One hundred years ago, on this day in the dusty little village of Mvezo in Transkei, a child was born to Nkosi Mphakanyiswa Gadla Henry Mandela and Nonqaphi Fanny Nosekeni.
One of 13 siblings – four brothers and nine sisters – the baby boy was given the forename Rolihlahla, which means “troublemaker” in isiXhosa, and considering what Rolihlahla achieved in later life, that name was prescient.
A patrilineal descendent of the royal house of Thembu – his great-grandfather, Ngubengcuka, was king of the Thembu people – Rolihlahla is better known by his clan name, Madiba.
Madiba grew up in his mother’s village, Qunu, which is where he settled into retirement after serving a single term as the first democratically elected president of the Republic of South Africa.
Nelson Rolihlahla Mandela’s early years were customary for the time and his standing.
He was earmarked to become a counsellor/advisor to the Thembu king, but after fleeing Transkei to escape an arranged marriage, he completed a BA degree he’d started at the University of Fort Hare, through the University of South Africa. He returned to Fort Hare for his graduation in 1943.

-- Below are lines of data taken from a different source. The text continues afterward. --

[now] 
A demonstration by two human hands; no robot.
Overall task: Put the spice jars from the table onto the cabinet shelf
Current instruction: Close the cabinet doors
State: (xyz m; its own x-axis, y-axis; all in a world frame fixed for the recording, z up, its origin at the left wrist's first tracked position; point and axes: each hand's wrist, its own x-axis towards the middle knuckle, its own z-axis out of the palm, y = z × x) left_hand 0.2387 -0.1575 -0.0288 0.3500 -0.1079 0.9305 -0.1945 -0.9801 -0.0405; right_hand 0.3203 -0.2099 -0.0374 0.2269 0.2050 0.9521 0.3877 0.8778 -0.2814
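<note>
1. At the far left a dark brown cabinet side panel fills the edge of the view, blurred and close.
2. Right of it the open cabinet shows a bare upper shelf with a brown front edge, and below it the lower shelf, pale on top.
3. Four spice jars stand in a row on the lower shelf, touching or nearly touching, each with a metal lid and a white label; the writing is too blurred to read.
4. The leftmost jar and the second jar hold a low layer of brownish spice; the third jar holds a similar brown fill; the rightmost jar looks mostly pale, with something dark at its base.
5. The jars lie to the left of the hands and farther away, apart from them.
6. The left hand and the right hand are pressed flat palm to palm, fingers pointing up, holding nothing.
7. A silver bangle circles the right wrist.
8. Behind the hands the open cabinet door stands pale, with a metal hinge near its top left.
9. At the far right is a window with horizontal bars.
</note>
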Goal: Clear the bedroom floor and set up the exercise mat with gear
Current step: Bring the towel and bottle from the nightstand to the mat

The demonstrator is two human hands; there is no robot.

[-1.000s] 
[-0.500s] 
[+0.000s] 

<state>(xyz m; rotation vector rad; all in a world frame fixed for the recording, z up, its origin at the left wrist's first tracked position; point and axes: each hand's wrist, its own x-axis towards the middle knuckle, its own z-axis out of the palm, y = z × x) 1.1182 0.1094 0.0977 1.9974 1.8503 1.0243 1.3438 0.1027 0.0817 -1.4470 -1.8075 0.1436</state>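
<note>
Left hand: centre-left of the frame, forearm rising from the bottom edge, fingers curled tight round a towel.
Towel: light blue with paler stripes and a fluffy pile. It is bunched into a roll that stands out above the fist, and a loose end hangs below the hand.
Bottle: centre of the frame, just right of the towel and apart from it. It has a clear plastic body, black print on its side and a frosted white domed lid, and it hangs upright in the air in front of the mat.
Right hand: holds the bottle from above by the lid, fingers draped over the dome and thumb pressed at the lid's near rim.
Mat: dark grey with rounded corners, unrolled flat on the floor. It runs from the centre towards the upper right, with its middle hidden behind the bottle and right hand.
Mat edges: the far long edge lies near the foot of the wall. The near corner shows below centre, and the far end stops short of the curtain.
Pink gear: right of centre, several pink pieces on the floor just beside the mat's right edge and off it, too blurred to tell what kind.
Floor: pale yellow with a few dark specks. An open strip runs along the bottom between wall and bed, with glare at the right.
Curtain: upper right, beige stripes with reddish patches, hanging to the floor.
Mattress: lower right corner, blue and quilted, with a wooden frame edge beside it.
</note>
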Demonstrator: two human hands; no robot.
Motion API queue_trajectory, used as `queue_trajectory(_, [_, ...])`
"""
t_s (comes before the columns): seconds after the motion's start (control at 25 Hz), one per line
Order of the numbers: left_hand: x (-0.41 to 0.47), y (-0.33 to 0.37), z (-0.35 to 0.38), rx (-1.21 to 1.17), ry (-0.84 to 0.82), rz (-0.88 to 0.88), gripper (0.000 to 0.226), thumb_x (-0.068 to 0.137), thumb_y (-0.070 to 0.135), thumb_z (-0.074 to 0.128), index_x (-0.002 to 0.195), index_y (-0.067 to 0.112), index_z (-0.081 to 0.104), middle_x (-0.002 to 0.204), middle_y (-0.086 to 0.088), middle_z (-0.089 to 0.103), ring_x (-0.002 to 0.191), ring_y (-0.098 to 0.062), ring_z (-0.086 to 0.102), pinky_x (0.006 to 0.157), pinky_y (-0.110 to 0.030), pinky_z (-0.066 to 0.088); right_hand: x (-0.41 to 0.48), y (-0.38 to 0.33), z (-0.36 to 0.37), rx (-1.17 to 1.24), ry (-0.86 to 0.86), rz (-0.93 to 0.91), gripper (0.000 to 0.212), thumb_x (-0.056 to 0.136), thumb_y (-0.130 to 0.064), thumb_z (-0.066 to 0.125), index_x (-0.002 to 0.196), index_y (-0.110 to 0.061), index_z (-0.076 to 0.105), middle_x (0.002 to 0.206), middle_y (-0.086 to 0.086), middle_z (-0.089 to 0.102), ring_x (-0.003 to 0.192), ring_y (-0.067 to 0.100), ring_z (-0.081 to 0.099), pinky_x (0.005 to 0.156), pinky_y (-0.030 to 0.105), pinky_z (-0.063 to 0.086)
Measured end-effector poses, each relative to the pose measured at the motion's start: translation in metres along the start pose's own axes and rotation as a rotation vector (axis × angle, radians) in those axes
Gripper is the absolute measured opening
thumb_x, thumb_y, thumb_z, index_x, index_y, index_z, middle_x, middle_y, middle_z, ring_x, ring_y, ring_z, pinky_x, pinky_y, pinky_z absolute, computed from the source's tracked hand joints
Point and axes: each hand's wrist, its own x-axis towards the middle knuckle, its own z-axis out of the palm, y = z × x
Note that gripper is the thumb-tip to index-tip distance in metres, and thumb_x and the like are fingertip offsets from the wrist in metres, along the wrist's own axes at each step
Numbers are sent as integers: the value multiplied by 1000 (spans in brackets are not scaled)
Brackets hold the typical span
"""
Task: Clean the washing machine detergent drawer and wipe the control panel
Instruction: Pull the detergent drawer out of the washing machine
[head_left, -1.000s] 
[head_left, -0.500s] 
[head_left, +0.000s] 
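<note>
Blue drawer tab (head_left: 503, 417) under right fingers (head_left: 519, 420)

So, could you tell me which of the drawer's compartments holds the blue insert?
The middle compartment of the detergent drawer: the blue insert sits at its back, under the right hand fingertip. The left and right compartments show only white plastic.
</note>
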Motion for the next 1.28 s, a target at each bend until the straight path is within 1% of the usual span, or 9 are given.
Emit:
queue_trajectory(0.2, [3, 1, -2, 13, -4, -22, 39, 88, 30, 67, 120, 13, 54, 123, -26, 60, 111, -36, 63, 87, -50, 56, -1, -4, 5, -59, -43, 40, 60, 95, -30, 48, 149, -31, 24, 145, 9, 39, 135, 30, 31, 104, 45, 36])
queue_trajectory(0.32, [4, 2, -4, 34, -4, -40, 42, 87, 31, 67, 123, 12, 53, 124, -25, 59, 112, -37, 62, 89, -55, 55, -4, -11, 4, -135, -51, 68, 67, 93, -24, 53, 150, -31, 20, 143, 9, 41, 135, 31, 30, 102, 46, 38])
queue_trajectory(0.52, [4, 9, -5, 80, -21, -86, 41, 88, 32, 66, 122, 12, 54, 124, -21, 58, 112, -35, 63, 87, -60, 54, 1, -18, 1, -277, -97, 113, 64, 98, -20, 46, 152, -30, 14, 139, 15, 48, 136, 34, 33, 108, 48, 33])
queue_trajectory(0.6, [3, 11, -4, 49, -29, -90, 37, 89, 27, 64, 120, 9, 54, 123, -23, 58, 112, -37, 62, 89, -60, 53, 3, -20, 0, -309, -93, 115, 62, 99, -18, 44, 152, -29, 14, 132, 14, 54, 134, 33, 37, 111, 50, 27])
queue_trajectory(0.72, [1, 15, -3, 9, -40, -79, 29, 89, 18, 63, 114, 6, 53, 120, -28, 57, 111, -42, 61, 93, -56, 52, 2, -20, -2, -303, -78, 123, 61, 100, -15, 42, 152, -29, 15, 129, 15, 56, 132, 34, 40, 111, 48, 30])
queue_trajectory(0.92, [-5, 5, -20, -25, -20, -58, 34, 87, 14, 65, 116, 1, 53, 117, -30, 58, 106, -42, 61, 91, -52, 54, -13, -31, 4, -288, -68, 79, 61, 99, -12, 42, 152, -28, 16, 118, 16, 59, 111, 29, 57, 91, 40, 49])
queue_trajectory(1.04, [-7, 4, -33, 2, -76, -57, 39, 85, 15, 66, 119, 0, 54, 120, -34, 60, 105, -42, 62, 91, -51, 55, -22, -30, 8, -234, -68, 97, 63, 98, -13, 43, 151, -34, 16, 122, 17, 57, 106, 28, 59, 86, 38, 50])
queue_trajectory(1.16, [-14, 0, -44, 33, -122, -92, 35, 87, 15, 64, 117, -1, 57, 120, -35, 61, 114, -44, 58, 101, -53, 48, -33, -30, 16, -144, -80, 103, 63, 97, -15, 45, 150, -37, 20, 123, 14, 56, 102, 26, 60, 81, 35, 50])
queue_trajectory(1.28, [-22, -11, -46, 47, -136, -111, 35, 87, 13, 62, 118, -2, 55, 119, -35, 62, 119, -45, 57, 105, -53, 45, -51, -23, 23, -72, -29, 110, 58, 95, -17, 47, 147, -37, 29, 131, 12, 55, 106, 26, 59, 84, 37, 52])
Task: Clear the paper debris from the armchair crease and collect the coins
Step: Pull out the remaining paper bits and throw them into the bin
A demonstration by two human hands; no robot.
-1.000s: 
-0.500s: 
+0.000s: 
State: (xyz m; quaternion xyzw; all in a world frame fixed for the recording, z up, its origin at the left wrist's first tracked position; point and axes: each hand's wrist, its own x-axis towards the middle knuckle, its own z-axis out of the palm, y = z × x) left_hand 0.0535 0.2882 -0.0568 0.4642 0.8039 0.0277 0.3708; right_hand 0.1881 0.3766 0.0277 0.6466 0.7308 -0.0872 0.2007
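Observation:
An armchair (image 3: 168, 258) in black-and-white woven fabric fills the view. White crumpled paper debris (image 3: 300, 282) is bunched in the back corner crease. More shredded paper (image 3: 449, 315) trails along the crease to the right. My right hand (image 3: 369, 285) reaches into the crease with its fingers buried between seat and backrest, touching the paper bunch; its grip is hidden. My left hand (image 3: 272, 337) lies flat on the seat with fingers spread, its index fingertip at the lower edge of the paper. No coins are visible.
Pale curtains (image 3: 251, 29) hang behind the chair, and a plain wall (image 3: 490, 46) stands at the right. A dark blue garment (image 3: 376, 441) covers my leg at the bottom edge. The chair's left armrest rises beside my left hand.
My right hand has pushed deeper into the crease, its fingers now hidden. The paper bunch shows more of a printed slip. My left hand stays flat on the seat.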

It was during this time in Johannesburg, that he first experienced naked racism and thus commenced his political awakening.
He embarked upon a course that would literally shape history, and seize the imagination of the world.
While it would be foolish to suggest that Madiba single-handedly brought apartheid to its knees – he was one of many struggle leaders in the ANC, SACP and PAC – he was the person who, by his carefully formulated strategies, seized the moment and became the living icon of the struggle.
To this day, his three-hour address to the Johannesburg High Court on April 20 1964 at the conclusion of the Rivonia Trial, which he delivered in traditional Xhosa garb, is recognised as the turning point in recognition of the struggle, locally and internationally.
“During my lifetime I have dedicated my life to this struggle of the African people. I have fought against white domination, and I have fought against black domination. I have cherished the ideal of a democratic and free society in which all persons will live together in harmony and with equal opportunities. It is an ideal for which I hope to live for and to see realised. But, My Lord, if it needs be, it is an ideal for which I am prepared to die.”
These stirring words, so carefully crafted by Madiba, rang loudly around the world, and set the stage for the keeping alive of the struggle, despite the incarceration of much of the struggle leadership after the Rivonia Trial.
In his book Long Walk to Freedom, Madiba writes about his time on Robben Island, and how he wrestled with his anger against the apartheid regime.
He never lost hope that the struggle would triumph in his lifetime, but he vacillated between angry and vengeful on the one hand, and forgiving and conciliatory on the other.
During 27 years of brutal incarceration, he was impossibly cruelly treated with the intention of breaking his spirit, because the apartheid regime clearly understood the magnitude of the threat he posed to its continued hegemony and the subjugation of black people.
Aside from the physical impact of hard labour breaking rocks in the Robben Island quarry, the punishment was also psychological and emotional.
He seldom saw his wife, Winnie, or his family, and he was forbidden from attending the funerals of his mother in 1968 or his first-born son, Thembi, who died in 1969.
That he chose the path of forgiveness and reconciliation when he walked out of Victor Verster Prison on the afternoon of Sunday February 11 1990, with Winnie at his side, and his clenched right fist raised in victory, is arguably the principal reason that a bloodbath was averted.
His presidency has been much criticised, because, some say, he “sold out the black people’s struggle”, and he was not hands-on in the day-to-day running of the country, leaving that to his deputy, the technocratic Thabo Mbeki.
But what was the alternative? After Umkhonto we Sizwe commander Chris Hani was assassinated on April 10 1993, just one year short of the first democratic election, Madiba pulled the country back from the brink of civil war.
If, as those who call him a sell-out had their way, and bloody insurrection had ensued, who would have ultimately won that war?
As we look back on what we have achieved as a nation since 1994 – and opinions vary widely on this front – we must ask the inevitable question: would we have been better off with an angry, vengeful Madiba who lived up to his given name, “troublemaker”, rather than the Madiba we had – conciliatory, forgiving, generous of spirit, inspiring, human?